J K Rowling and the magic of her writing ‘shed’
spearswms.com – Tuesday July 16, 2024
Authors have traditionally been seen as 'gardeners' or 'architects' but J K Rowling puts forward a new metaphor for the writing process
‘Are you an architect or a gardener?’ That has become one of my go-to questions for authors of fiction. The framing is that of the fantasy writer George R R Martin, who says that all writers fall into one of the two categories: architects plan meticulously and know exactly how the story is going to be shaped before they write a single sentence. Gardeners just drop a seed in the ground, water it, and wait to see how it’s going to grow.
You might be surprised by how many literary writers are architects – William Boyd always knows exactly how his story is going to end – and how many genre writers (whose twisty plots might seem to imply a bit of planning) are gardeners. Maybe the most successful thriller writer in the language, Lee Child, absolutely makes it up as he goes along, and refuses on principle to go back and tinker with the story: if he writes himself into what looks like a dead-end in the plot, he enjoys the challenge of writing himself out of it. I once heard (though I can’t vouch for it) that Agatha Christie used to wait until the closing pages of the book before deciding who the murderer was.

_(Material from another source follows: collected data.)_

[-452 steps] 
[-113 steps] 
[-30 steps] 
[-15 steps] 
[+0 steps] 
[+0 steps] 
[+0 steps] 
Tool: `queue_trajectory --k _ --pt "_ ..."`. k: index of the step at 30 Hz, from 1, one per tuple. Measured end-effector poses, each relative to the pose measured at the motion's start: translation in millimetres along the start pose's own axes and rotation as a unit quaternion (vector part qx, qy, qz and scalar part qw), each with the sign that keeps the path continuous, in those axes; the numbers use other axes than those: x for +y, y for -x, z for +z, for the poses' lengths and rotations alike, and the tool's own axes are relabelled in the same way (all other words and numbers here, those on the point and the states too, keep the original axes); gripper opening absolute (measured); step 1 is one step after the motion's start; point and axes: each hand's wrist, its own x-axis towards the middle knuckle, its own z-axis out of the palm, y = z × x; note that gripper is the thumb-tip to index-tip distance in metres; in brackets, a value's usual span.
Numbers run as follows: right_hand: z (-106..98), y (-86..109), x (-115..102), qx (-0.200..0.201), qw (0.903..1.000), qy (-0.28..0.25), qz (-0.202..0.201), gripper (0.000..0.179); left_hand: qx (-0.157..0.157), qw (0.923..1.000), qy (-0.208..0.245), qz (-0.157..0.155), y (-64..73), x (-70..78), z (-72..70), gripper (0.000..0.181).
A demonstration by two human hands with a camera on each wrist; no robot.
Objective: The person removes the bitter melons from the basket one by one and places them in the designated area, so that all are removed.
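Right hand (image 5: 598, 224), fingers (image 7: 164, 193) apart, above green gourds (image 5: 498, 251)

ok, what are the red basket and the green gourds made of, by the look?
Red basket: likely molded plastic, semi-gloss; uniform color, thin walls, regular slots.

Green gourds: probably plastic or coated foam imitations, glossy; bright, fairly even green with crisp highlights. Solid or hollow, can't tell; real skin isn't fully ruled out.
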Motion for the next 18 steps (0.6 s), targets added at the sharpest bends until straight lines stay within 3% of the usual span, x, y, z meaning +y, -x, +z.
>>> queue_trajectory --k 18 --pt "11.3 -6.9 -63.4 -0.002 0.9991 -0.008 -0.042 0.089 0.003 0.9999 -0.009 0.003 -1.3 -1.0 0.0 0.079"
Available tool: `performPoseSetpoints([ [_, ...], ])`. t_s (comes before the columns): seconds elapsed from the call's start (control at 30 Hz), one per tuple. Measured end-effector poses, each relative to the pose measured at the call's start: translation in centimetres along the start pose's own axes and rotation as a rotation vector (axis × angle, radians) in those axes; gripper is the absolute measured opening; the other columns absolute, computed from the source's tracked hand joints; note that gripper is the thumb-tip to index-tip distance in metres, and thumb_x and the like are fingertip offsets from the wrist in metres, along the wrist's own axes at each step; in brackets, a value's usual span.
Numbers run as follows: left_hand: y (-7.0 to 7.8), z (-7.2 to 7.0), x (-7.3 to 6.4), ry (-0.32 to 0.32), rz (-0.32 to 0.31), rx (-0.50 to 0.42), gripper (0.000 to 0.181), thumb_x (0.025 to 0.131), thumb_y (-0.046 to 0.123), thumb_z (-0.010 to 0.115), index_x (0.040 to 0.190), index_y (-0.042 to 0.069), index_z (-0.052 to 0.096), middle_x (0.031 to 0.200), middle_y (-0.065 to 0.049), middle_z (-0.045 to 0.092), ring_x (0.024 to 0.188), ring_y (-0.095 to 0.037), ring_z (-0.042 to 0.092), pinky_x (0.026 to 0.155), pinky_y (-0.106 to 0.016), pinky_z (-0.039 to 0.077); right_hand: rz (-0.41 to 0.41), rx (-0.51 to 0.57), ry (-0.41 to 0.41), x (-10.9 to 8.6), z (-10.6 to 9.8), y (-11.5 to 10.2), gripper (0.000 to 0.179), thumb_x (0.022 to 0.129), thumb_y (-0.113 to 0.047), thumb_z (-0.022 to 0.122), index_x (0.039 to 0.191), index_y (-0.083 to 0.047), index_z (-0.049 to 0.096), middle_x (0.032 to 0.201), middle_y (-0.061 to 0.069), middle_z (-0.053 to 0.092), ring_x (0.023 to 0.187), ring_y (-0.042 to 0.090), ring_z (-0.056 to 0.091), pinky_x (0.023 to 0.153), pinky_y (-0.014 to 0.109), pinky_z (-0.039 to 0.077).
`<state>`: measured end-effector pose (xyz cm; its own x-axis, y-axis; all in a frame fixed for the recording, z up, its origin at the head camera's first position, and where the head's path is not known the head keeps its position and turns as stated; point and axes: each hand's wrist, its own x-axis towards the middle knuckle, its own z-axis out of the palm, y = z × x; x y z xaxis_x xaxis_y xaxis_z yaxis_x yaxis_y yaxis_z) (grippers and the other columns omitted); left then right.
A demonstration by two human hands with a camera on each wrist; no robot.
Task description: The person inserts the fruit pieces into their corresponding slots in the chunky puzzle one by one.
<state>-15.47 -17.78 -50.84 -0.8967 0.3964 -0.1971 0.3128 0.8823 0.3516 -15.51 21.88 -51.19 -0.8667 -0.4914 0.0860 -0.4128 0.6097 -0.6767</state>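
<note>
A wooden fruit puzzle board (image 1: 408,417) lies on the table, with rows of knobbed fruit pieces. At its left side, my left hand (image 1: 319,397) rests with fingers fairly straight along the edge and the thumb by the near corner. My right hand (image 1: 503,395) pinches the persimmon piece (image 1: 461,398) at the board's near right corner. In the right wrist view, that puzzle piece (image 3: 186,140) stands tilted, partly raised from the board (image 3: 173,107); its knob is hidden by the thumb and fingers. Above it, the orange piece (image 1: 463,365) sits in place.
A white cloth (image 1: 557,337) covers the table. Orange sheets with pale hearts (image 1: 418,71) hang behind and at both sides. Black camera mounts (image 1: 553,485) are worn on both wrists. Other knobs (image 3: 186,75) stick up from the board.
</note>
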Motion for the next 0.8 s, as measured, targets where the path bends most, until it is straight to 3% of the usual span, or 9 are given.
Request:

E M Forster, who liked to complain that his characters got out of hand and told him what to do: gardener. Vladimir Nabokov, asked whether he shared Forster’s struggles with unruly characters, responded with magnificent hauteur: ‘My knowledge of Mr Forster’s works is limited to one novel, which I dislike; and anyway, it was not he who fathered that trite little whimsy about characters getting out of hand […] My characters are galley slaves.’ Architect, then.